Noch einmal: Portugal darf nicht links sein – und Polen geht nach rechts

Mein Artikel über Portugal vom vergangenen Freitag hat sehr viele Reaktionen ausgelöst. Viele Leser waren überrascht von dem Ereignis und meiner Kritik, weil die deutschen Medien dazu außer kurzen Meldungen praktisch nichts gebracht haben.

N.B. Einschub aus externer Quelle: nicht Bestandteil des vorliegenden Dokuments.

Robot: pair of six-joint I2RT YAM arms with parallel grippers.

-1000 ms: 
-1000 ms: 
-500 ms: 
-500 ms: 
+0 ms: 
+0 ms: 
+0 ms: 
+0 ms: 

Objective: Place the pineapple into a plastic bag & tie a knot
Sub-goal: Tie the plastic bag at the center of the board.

Ganz im Gegensatz zu den deutschen Medien, waren die internationalen Reaktionen, und dabei insbesondere die in Großbritannien, äußerst kritisch. Der unerhörte Vorgang ist natürlich Wasser auf die Mühlen der Euro- und EU-Kritiker. Einer der in unseren Augen profiliertesten Kritiker der Ungleichgewichte in der Eurozone und der deutschen Rolle dabei, Ambrose Evans-Pritchard, hat in einem guten und scharfen Kommentar im Telegraph praktisch die gleiche Kritik geäußert, wie ich sie in meinem Artikel hatte. Sein Artikel endet damit, dass er sagt:

„Europe’s socialists face a dilemma. They are at last waking up to the unpleasant truth that monetary union is an authoritarian Right-wing enterprise that has slipped its democratic leash, yet if they act on this insight in any way they risk being prevented from taking power.

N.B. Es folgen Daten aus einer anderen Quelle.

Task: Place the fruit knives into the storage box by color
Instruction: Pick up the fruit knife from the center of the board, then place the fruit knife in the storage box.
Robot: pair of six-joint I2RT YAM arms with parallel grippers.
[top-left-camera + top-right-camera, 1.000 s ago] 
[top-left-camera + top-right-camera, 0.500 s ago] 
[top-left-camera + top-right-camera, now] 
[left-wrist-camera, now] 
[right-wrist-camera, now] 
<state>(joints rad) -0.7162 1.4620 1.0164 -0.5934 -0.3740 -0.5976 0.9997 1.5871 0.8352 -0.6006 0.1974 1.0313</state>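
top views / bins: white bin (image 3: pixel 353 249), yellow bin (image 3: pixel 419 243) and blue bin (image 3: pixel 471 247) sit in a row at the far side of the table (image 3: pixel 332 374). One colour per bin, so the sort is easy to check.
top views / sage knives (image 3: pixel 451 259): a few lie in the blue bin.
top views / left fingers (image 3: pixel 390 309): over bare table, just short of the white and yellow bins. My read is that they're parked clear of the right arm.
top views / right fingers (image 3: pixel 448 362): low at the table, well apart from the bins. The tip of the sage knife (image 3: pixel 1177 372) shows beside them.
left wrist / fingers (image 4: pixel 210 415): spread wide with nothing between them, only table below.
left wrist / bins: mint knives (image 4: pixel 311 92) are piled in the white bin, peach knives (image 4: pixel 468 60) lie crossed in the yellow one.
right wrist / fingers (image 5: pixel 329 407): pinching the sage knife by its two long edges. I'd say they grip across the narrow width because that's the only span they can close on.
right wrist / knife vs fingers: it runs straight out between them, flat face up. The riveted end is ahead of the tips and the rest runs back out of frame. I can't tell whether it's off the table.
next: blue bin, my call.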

Brussels really has created a monster.“

(Die europäischen Sozialisten stehen vor einem Dilemma. Sie müssen die Tatsache zur Kenntnis nehmen, dass die Währungsunion ein autoritäres rechtsgerichtetes Unterfangen ist, das seine demokratischen Fesseln abgeworfen hat. Wenn sie aber darauf in irgendeiner Weise reagieren wollen, riskieren sie, von der Macht ferngehalten zu werden. Brüssel hat wirklich ein Monster geschaffen.)

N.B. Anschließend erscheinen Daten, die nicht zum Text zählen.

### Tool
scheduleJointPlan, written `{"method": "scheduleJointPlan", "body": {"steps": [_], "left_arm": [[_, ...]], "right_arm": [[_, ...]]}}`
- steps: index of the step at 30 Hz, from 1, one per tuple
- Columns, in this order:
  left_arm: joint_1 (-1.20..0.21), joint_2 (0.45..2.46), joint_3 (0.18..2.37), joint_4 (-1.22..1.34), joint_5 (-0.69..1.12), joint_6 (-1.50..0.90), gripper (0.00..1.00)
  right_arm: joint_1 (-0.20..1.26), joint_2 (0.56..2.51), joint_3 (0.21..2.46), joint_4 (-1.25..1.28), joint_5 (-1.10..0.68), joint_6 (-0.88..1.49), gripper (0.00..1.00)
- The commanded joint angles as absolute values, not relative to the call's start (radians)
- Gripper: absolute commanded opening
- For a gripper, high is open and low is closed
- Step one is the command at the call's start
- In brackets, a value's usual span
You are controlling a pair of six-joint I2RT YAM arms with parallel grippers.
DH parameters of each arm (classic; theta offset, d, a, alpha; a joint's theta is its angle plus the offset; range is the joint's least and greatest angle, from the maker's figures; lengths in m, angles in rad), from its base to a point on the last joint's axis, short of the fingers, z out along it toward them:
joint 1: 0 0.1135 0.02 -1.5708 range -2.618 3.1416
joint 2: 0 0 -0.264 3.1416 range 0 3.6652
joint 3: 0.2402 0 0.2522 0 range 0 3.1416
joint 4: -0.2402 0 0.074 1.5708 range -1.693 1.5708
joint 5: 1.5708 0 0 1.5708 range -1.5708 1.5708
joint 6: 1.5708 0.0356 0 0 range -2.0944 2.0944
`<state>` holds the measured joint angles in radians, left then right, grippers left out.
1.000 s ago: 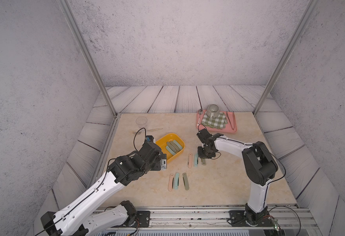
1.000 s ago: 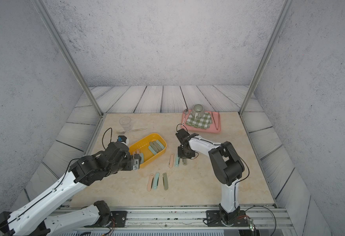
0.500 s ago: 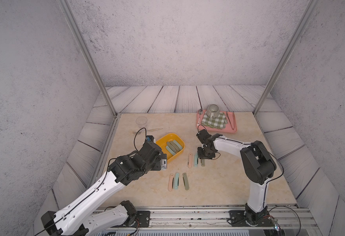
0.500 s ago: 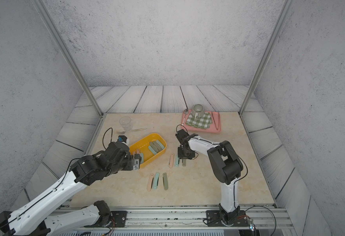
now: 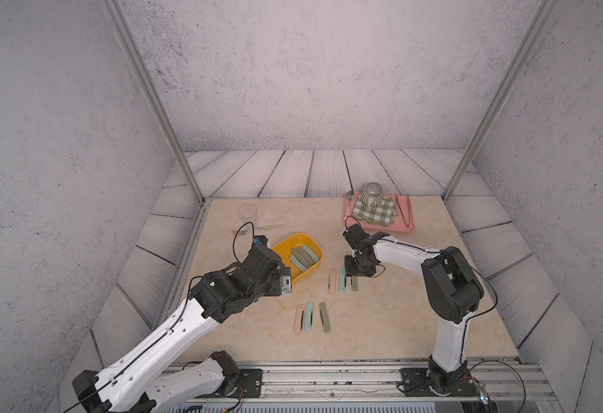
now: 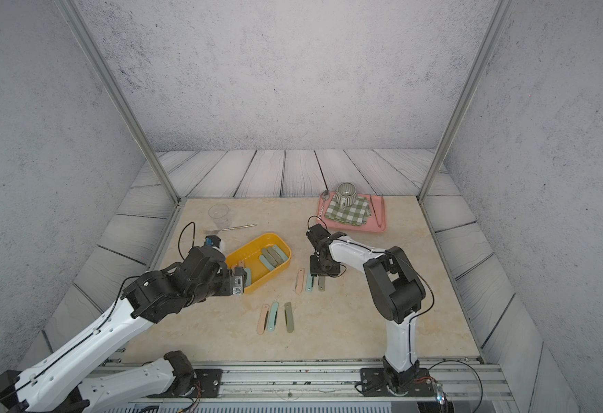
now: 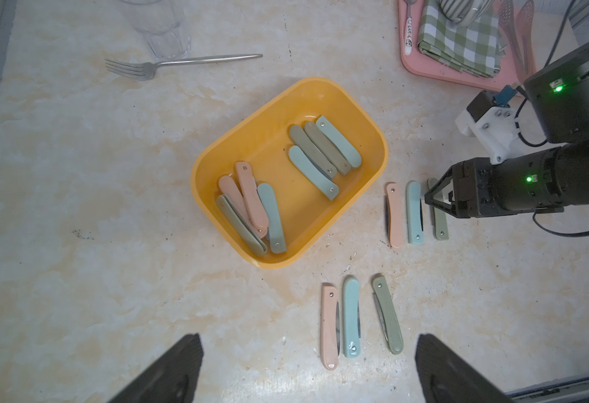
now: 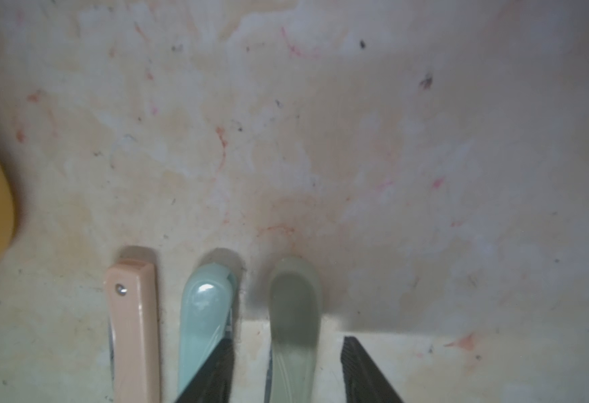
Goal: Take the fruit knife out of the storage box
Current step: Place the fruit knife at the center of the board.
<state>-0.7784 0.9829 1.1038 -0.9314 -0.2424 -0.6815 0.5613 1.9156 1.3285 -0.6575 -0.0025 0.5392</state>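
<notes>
Yellow-orange and low-walled, the storage box (image 7: 272, 115) is sitting on the marbled surface (image 7: 76, 209). We are counting eight folded knives (image 7: 313, 172) lying inside it. Four of them, pink, green and blue, are bunched at one end, and four, blue and green, are lying at the other.

Just beside the box, on its side toward the pink tray (image 7: 412, 66), three more are lying in a row on the surface. Nearest the box is a pink knife (image 7: 395, 216), then a blue knife (image 7: 414, 213), and farthest from the box the green fruit knife (image 8: 294, 314).

We are holding our right fingers (image 8: 216, 377) apart on either side of that green fruit knife. Bare surface is showing between it and each finger, so they are gripping nothing. In the right wrist view one finger is overlapping the blue knife.

A second row of three knives (image 7: 350, 314) is lying on the surface near the box, farther from the tray.

We are holding our left fingers (image 7: 174, 370) wide apart and empty. They are hovering over the end of the box nearest our left arm.
</notes>
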Motion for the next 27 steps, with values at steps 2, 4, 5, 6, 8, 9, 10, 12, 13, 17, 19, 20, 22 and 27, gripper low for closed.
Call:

Gleichzeitig wurde in Polen gestern ein Parlament gewählt, das weit nach rechts rückt. Stärkste Partei wurden die Nationalkonservativen von Jaroslaw Kaczynski. Diese Partei ist europakritisch und gilt als weit rechts im politischen Spektrum stehend. Bemerkenswert ist allerdings, dass diese Partei soziale Versprechungen gemacht hat, vor denen wiederum europafreundliche Kommentatoren warnen (hier zum Beispiel).

Von links und von rechts werden dem Volk vor Wahlen also Versprechungen gemacht, die sich nach den Wahlen als illusorisch herausstellen. Vielleicht sollte Brüssel vor allen Wahlen die Parteiprogramme systematisch durchsehen und herausstreichen, was hinterher sowieso nicht zu machen ist. Das wäre dann immerhin ehrlich gegenüber dem „Wähler“. Dass es dann schon von vorneherein gar keine Wahl mehr gibt und die Menschen an den Wahlsonntagen gleich zu Hause bleiben, das wird dem Monster egal sein.